> _Problem statement_:
Return every line of the data below, exactly.

> _Stored data_:

* * * * * * * * *

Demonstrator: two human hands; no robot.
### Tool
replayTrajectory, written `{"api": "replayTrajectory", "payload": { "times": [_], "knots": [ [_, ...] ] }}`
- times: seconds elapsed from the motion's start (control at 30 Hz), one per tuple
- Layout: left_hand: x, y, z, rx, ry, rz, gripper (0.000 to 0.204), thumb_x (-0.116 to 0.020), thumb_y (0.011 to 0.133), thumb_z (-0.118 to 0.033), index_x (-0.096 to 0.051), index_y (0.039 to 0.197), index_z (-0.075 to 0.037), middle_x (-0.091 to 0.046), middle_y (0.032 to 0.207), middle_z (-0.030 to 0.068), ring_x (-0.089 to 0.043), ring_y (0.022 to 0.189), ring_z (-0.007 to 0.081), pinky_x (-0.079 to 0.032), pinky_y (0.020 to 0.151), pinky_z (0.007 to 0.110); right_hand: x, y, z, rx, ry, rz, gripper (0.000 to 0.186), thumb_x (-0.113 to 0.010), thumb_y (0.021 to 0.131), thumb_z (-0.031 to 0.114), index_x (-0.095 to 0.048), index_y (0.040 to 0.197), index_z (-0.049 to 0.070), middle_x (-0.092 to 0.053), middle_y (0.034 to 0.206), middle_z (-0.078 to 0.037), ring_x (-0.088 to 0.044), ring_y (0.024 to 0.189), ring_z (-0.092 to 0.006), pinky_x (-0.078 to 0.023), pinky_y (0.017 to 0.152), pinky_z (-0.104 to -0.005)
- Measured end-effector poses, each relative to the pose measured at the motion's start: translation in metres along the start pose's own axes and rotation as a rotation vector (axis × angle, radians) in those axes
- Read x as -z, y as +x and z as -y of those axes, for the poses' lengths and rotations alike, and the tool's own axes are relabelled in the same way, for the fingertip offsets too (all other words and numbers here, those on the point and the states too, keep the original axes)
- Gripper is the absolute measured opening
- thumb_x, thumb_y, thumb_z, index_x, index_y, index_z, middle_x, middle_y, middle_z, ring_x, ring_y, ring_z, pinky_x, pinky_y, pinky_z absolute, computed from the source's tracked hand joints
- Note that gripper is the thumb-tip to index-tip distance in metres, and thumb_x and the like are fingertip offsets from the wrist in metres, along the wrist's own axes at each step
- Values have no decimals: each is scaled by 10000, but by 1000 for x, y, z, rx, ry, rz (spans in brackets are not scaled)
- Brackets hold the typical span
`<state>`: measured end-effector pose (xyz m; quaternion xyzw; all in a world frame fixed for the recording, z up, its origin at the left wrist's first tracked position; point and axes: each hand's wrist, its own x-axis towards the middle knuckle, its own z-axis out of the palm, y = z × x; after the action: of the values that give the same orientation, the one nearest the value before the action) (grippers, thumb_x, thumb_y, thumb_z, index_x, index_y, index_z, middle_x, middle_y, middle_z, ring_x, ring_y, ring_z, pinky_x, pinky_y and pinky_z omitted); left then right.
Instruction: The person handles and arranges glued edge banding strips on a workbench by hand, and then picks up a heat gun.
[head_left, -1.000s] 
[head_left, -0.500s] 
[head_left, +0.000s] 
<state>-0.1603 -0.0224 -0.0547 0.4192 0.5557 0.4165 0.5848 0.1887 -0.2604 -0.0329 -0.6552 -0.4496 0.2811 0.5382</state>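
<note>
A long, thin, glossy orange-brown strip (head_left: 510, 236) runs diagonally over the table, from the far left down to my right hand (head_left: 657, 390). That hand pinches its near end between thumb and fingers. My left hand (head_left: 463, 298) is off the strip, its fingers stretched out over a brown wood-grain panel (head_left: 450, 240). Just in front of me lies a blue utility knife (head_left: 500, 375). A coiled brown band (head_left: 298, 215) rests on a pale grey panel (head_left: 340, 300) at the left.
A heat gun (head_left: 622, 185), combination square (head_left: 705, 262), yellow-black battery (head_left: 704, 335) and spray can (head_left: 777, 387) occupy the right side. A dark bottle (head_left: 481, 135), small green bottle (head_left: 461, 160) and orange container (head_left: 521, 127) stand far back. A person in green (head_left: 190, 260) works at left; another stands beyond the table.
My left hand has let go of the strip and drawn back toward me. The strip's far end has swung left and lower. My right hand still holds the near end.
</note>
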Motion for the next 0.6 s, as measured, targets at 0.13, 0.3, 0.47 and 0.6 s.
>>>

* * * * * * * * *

> _Written answer_:
Demonstrator: two human hands; no robot.
### Tool
replayTrajectory, written `{"api": "replayTrajectory", "payload": { "times": [_], "knots": [ [_, ...] ] }}`
- times: seconds elapsed from the motion's start (control at 30 Hz), one per tuple
- Layout: left_hand: x, y, z, rx, ry, rz, gripper (0.000 to 0.204), thumb_x (-0.116 to 0.020), thumb_y (0.011 to 0.133), thumb_z (-0.118 to 0.033), index_x (-0.096 to 0.051), index_y (0.039 to 0.197), index_z (-0.075 to 0.037), middle_x (-0.091 to 0.046), middle_y (0.032 to 0.207), middle_z (-0.030 to 0.068), ring_x (-0.089 to 0.043), ring_y (0.022 to 0.189), ring_z (-0.007 to 0.081), pinky_x (-0.079 to 0.032), pinky_y (0.020 to 0.151), pinky_z (0.007 to 0.110); right_hand: x, y, z, rx, ry, rz, gripper (0.000 to 0.186), thumb_x (-0.113 to 0.010), thumb_y (0.021 to 0.131), thumb_z (-0.031 to 0.114), index_x (-0.095 to 0.048), index_y (0.040 to 0.197), index_z (-0.049 to 0.070), middle_x (-0.092 to 0.053), middle_y (0.034 to 0.206), middle_z (-0.078 to 0.037), ring_x (-0.088 to 0.044), ring_y (0.024 to 0.189), ring_z (-0.092 to 0.006), pinky_x (-0.078 to 0.023), pinky_y (0.017 to 0.152), pinky_z (-0.104 to -0.005)
- Measured end-effector poses, each relative to the pose measured at the motion's start: translation in metres along the start pose's own axes and rotation as a rotation vector (axis × angle, radians) in those axes
- Read x as -z, y as +x and z as -y of those axes, for the poses' lengths and rotations alike, and the tool's own axes are relabelled in the same way, for the fingertip offsets too (all other words and numbers here, those on the point and the states too, keep the original axes)
- Gripper is the absolute measured opening
- thumb_x, thumb_y, thumb_z, index_x, index_y, index_z, middle_x, middle_y, middle_z, ring_x, ring_y, ring_z, pinky_x, pinky_y, pinky_z absolute, computed from the source's tracked hand joints
- Note that gripper is the thumb-tip to index-tip distance in metres, and thumb_x and the like are fingertip offsets from the wrist in metres, along the wrist's own axes at each step
- Values have no decimals: each is scaled by 10000, but by 1000 for x, y, z, rx, ry, rz (spans in brackets are not scaled)
- Brackets hold the typical span
`<state>`: measured end-effector pose (xyz m; quaternion xyzw; all in a world frame fixed for the recording, z up, its origin at the left wrist's first tracked position; point and axes: each hand's wrist, its own x-axis towards the middle knuckle, its own z-axis out of the palm, y = z × x; after the action: of the values that give the same orientation, the one nearest the value before the action) (grippers, thumb_x, thumb_y, thumb_z, index_x, index_y, index_z, middle_x, middle_y, middle_z, ring_x, ring_y, ring_z, pinky_x, pinky_y and pinky_z omitted); left then right.
Instruction: The person handles and arranges glued edge banding strips on a workbench by hand, and then picks up a heat gun.
[head_left, -1.000s] 
[head_left, -0.500s] 
[head_left, +0.000s] 
<state>-0.1603 -0.0224 -0.0547 0.4192 0.5557 0.4165 0.5848 0.1887 -0.2604 -0.0329 -0.6552 -0.4496 0.2811 0.5382</state>
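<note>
A long, thin, glossy orange-brown strip (head_left: 510, 236) runs diagonally over the table, from the far left down to my right hand (head_left: 657, 390). That hand pinches its near end between thumb and fingers. My left hand (head_left: 463, 298) is off the strip, its fingers stretched out over a brown wood-grain panel (head_left: 450, 240). Just in front of me lies a blue utility knife (head_left: 500, 375). A coiled brown band (head_left: 298, 215) rests on a pale grey panel (head_left: 340, 300) at the left.
A heat gun (head_left: 622, 185), combination square (head_left: 705, 262), yellow-black battery (head_left: 704, 335) and spray can (head_left: 777, 387) occupy the right side. A dark bottle (head_left: 481, 135), small green bottle (head_left: 461, 160) and orange container (head_left: 521, 127) stand far back. A person in green (head_left: 190, 260) works at left; another stands beyond the table.
My left hand has let go of the strip and drawn back toward me. The strip's far end has swung left and lower. My right hand still holds the near end.
</note>
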Motion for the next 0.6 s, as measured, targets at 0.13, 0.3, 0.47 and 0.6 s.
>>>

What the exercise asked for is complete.